* _Instructions to follow_: Each line of the data below from the one holding "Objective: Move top" to the one holding "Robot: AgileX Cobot", inclusive, is to be reproduced exactly; no other line belongs in the answer.
-=-=-=-=-
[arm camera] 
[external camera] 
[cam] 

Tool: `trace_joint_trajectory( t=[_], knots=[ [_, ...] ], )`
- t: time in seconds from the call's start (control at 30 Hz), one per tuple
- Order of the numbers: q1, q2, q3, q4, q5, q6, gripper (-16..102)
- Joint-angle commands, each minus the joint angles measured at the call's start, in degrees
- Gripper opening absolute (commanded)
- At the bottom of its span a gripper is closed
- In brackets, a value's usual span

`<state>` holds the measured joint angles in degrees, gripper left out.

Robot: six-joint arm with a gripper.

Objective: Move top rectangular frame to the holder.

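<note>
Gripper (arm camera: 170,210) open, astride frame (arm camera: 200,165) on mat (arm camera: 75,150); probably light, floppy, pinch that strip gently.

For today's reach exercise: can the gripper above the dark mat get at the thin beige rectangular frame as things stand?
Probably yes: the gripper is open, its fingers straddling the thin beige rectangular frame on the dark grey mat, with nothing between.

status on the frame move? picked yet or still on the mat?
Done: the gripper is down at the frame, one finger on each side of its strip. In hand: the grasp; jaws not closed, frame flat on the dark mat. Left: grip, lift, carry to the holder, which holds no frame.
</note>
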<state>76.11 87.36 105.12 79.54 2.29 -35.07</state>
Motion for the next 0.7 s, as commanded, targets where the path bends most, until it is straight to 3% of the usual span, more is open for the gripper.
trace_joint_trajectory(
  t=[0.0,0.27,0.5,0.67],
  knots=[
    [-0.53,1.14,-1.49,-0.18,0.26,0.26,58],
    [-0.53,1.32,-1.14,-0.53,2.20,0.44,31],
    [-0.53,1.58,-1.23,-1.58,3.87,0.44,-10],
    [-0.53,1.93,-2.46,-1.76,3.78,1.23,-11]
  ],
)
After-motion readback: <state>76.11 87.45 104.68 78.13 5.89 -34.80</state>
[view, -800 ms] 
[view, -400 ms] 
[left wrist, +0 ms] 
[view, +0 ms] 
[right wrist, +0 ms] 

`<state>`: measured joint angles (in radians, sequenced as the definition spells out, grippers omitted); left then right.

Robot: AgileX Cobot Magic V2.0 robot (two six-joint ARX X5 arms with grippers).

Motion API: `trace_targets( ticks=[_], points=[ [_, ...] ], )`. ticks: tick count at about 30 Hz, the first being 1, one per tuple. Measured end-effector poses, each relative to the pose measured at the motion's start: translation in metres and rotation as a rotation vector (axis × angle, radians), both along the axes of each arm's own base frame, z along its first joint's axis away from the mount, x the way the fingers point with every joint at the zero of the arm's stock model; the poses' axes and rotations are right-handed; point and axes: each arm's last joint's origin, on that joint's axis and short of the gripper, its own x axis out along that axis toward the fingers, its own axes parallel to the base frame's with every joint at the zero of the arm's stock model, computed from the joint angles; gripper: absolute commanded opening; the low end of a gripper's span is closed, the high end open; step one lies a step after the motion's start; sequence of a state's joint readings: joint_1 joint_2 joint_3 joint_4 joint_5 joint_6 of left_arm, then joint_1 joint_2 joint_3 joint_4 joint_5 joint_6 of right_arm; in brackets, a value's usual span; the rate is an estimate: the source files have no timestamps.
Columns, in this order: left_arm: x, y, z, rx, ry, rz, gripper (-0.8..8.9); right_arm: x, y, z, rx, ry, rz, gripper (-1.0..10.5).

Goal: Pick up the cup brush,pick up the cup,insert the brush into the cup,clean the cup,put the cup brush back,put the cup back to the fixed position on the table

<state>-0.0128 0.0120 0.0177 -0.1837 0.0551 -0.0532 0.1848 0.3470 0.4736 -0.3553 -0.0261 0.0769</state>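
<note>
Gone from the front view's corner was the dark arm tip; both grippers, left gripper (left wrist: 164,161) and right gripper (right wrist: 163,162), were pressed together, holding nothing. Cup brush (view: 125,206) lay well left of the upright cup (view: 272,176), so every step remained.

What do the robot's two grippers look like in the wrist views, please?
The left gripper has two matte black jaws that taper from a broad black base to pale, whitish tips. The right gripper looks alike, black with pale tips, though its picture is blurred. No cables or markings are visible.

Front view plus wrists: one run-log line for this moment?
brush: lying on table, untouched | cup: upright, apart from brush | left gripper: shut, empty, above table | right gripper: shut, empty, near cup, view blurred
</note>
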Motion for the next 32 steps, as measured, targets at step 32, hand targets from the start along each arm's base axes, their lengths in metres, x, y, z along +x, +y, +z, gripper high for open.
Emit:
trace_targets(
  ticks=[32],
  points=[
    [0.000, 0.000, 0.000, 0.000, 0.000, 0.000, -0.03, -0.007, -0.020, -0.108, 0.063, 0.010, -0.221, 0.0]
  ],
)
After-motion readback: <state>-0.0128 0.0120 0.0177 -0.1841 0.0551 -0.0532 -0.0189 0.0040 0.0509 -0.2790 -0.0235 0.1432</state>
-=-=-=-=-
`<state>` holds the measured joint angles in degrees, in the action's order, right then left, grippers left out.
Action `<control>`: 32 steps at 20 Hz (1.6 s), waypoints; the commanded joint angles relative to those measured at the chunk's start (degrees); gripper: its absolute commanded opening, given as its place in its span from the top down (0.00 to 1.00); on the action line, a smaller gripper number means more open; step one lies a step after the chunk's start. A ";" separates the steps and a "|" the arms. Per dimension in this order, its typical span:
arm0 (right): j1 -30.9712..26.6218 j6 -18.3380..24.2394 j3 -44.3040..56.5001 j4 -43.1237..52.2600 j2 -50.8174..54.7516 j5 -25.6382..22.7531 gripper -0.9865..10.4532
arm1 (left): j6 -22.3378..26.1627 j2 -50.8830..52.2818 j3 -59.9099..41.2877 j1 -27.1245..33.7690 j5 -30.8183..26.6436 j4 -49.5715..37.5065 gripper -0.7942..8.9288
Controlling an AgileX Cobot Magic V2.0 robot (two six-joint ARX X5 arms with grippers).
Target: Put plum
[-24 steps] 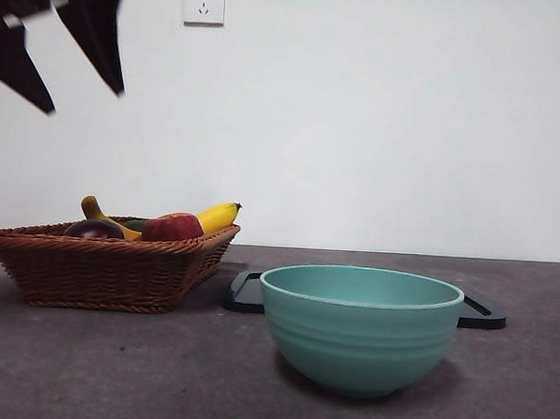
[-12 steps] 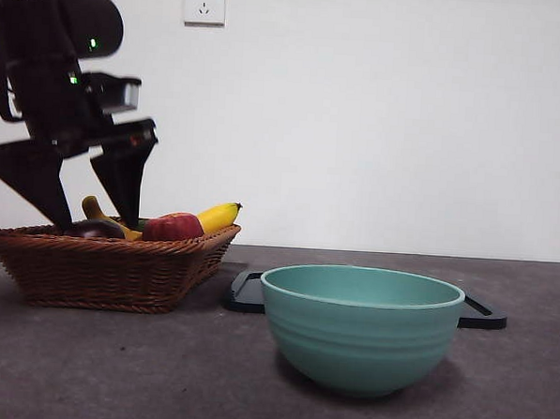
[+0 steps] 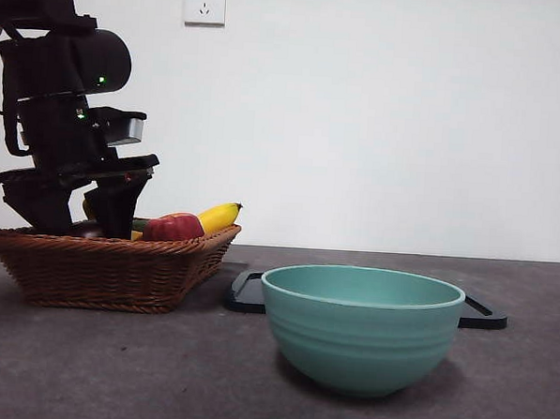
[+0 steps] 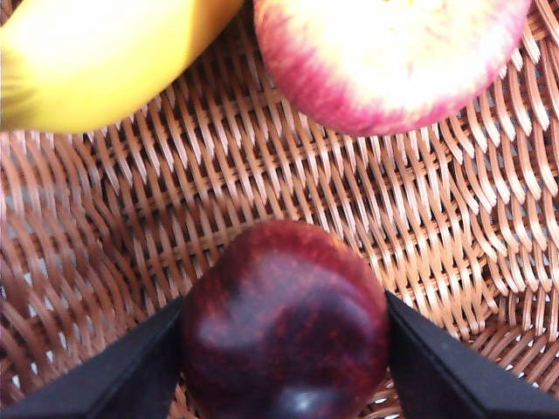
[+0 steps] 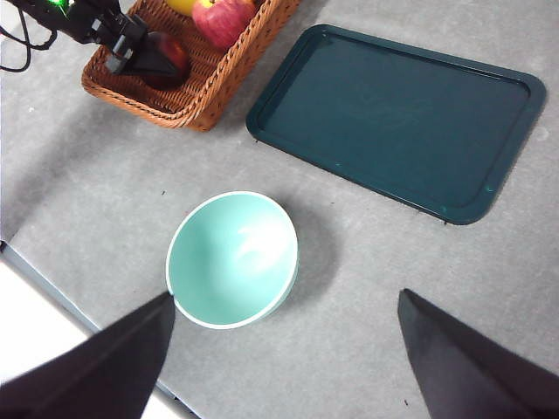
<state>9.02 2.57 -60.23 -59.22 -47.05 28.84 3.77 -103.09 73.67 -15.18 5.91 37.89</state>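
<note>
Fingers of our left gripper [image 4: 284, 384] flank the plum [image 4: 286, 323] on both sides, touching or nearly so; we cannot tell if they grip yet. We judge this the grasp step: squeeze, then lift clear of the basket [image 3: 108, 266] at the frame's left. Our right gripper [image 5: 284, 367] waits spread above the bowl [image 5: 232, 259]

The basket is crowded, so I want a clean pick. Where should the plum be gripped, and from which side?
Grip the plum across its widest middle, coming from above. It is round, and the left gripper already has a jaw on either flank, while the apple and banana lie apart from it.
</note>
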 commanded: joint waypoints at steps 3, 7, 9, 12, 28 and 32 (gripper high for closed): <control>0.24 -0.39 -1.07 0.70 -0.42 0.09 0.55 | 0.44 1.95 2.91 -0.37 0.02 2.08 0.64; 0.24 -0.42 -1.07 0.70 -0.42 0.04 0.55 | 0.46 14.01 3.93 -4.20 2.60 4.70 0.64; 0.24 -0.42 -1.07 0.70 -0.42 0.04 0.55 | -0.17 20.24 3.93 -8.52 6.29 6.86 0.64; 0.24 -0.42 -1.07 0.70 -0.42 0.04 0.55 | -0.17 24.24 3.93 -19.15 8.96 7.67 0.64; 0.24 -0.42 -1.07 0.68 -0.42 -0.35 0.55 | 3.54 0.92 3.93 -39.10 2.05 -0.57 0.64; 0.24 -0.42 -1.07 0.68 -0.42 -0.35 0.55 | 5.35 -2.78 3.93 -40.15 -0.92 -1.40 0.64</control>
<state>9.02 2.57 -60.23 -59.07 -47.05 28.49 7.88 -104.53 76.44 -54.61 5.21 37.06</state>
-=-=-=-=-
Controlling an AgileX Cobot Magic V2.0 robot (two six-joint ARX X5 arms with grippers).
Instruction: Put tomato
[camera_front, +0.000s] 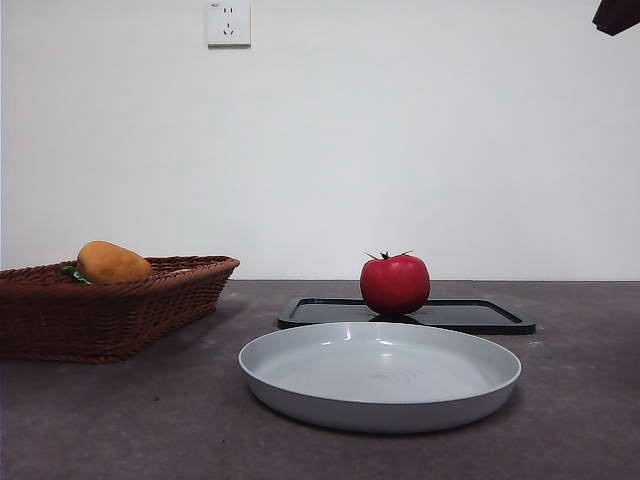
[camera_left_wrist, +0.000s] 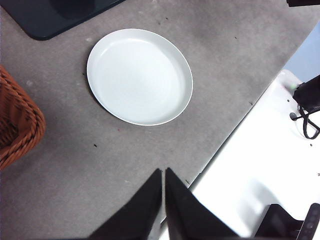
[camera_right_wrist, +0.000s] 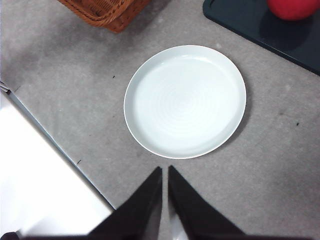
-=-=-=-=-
* _Answer box_:
Objective: Move top rectangular frame to the holder.

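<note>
Gripper (arm camera: 170,210) open, astride frame (arm camera: 200,165) on mat (arm camera: 75,150); probably light, floppy, pinch that strip gently.

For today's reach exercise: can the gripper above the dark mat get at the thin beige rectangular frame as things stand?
Probably yes: the gripper is open, its fingers straddling the thin beige rectangular frame on the dark grey mat, with nothing between.

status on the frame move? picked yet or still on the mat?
Done: the gripper is down at the frame, one finger on each side of its strip. In hand: the grasp; jaws not closed, frame flat on the dark mat. Left: grip, lift, carry to the holder, which holds no frame.
</note>
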<state>76.11 87.36 105.12 79.54 2.29 -35.07</state>
Motion for the next 0.7 s, as commanded, targets where the path bends most, until it is straight to 3% of the usual span, more is open for the gripper.
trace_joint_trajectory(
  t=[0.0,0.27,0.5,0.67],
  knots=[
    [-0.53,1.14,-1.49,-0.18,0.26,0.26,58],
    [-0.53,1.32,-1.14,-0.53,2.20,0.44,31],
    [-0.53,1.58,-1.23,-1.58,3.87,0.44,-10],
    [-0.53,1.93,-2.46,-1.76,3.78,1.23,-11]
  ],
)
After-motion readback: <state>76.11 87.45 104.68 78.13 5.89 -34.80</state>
[view, -800 ms] 
[view, -400 ms] 
[left wrist, +0 ms] 
[view, +0 ms] 
[right wrist, +0 ms] 

`<state>`: measured joint angles (in radians, sequenced as the definition spells out, grippers omitted); left then right.

Robot: AgileX Cobot Magic V2.0 robot (two six-joint ARX X5 arms with grippers).

No more output will be given for this exercise.